Oleh karena nama-nama
Allah dan sifat-Nya harus dimuliakan, maka tidak diminta untuk urusan dunia
yang rendah menggunakan wajah-Nya yang mulia, bahkan disebut Wajah-Nya yang
mulia untuk perkara-perkara agung dan harapan yang besar seperti surga.
Dalam hadits di atas kita
dilarang meminta dengan menyebut wajah Allah terhadap perkara-perkara yang
rendah untuk mengagungkan dan membesarkan-Nya, dan disebut wajah-Nya adalah untuk
perkara yang agung yaitu surga.
Kesimpulan:
1. Menetapkan wajah
bagi Allah Subhanahu wa Ta’ala sesuai yang layak dengan kebesaran-Nya
sebagaimana sifat-sifat-Nya yang lain.
2. Wajibnya
mengagungkan Allah dan memuliakan nama-nama dan sifat-Nya.
3. Bolehnya meminta
surga dan perkara-peraka yang mengantarkan kepadanya dengan menyebut Wajah
Allah.
**********
Bab: Ucapan ‘Seandainya’
Firman Allah Azza wa
Jalla,
يَقُولُونَ لَوْ كَانَ لَنَا مِنَ الْأَمْرِ شَيْءٌ مَا قُتِلْنَا هَاهُنَا قُلْ
لَوْ كُنْتُمْ فِي بُيُوتِكُمْ لَبَرَزَ الَّذِينَ كُتِبَ عَلَيْهِمُ الْقَتْلُ إِلَى
مَضَاجِعِهِمْ وَلِيَبْتَلِيَ اللَّهُ مَا فِي صُدُورِكُمْ وَلِيُمَحِّصَ مَا فِي قُلُوبِكُمْ
وَاللَّهُ عَلِيمٌ بِذَاتِ الصُّدُورِ
“Mereka berkata,
"Sekiranya ada bagi kita barang sesuatu (hak campur tangan) dalam urusan
ini, niscaya kita tidak akan dibunuh (dikalahkan) di sini." Katakanlah,
"Sekiranya kamu berada di rumahmu, niscaya orang-orang yang telah
ditakdirkan akan mati terbunuh itu keluar (juga) ke tempat mereka terbunuh."

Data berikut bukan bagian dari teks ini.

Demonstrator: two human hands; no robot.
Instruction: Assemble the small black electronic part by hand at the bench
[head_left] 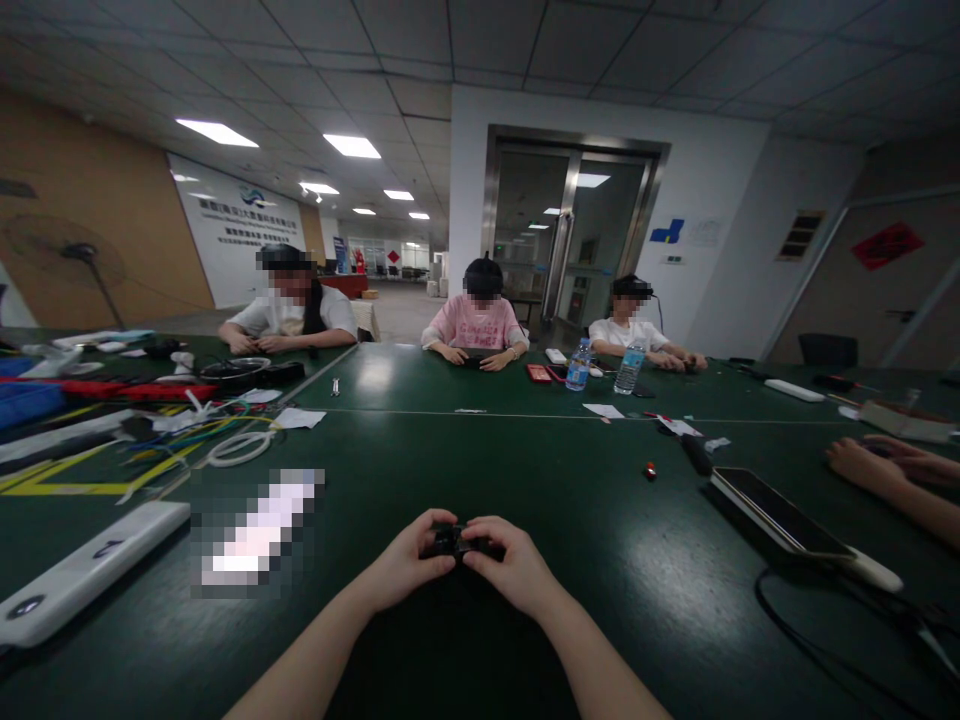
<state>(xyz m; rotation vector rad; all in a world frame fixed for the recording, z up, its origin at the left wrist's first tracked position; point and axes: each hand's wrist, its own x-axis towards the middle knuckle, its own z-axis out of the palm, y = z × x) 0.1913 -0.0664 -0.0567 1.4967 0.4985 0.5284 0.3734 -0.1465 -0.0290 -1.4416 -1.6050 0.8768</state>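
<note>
Both my hands meet low in the middle of the head view, over a dark green table (465, 450). My left hand (409, 560) and my right hand (510, 562) are closed on a small black object (455, 541), gripped between the fingertips of both. Its shape is too small and dark to make out. My forearms reach in from the bottom edge.
A phone (780, 512) lies at the right with a black cable (825, 640) near it. Another person's hands (877, 462) rest at the right edge. Three people sit across the table behind two water bottles (578, 365). Cables and a white strip (82, 570) lie at the left.
</note>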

Dan Allah (berbuat demikian) untuk menguji apa yang ada dalam dadamu dan untuk
membersihkan apa yang ada dalam hatimu. Allah Maha mengetahui isi hati.” (Qs. Ali Imran: 154)
Penjelasan:
Di antara penyempurna
tauhid adalah ketika seseorang tunduk, pasrah, dan menerima takdir Allah Azza
wa Jalla, dan bahwa ucapan ‘seandainya’ tidak ada faedahnya apa-apa, dimana
ucapan tersebut menunjukkan tidak ridha terhadap takdir Allah Azza wa Jalla dan
dapat mencacatkan tauhidnya.
Dalam ayat di atas Allah
Subhanahu wa Ta’ala menerangkan apa yang disembunyikan kaum munafik pada saat
terjadi perang Uhud berupa sikap protes dan tidak ridha terhadap takdir yang
terjadi. Mereka berkata, “Jika sekiranya ada hak memilih dan bermusyawarah dengan kami, tentu kami tidak
akan berangkat berperang dan tentu kami akan selamat dari kekalahan ini,” maka
Allah membantah mereka bahwa yang terjadi itu merupakan takdir Allah Azza wa
Jalla, dimana berdiam di rumah juga tidak dapat lolos dari takdir-Nya, dan
bahwa menyesal dan mengucapkan ‘seandainya’ tidak berfaedah apa-apa.
Kesimpulan:
1. Larangan
mengucapkan ‘seandainya’ terhadap hal-hal yang telah ditakdirkan, karena hal
itu menunjukkan keluh-kesah terhadap takdir dan menambah kesedihan di hati,
akan tetapi ucapan ‘seandainya’ jika sebagai bentuk penyesalan terhadap
ketaatan yang terlewatkan maka tidak mengapa, karena hal itu menunjukkan
keinginannya berbuat kebaikan.
2. Perintah
menyerahkan diri, pasrah, dan ridha terhadap takdir Allah Azza wa Jalla.
3. Sikap hati-hati
tidak dapat meloloskan diri dari takdir.
4. Siapa saja yang
telah ditetapkan akan meninggal dunia di suatu tempat, maka pasti ia akan pergi
mendatanginya meskipun berusaha menolaknya.
**********
Firman Allah Ta’ala,
الَّذِينَ قَالُوا لِإِخْوَانِهِمْ وَقَعَدُوا لَوْ أَطَاعُونَا مَا قُتِلُوا قُلْ
فَادْرَءُوا عَنْ أَنْفُسِكُمُ الْمَوْتَ إِنْ كُنْتُمْ صَادِقِينَ
“Orang-orang yang
mengatakan kepada saudara-saudaranya dan mereka tidak turut pergi berperang,
"Sekiranya mereka mengikuti kita, tentulah mereka tidak terbunuh".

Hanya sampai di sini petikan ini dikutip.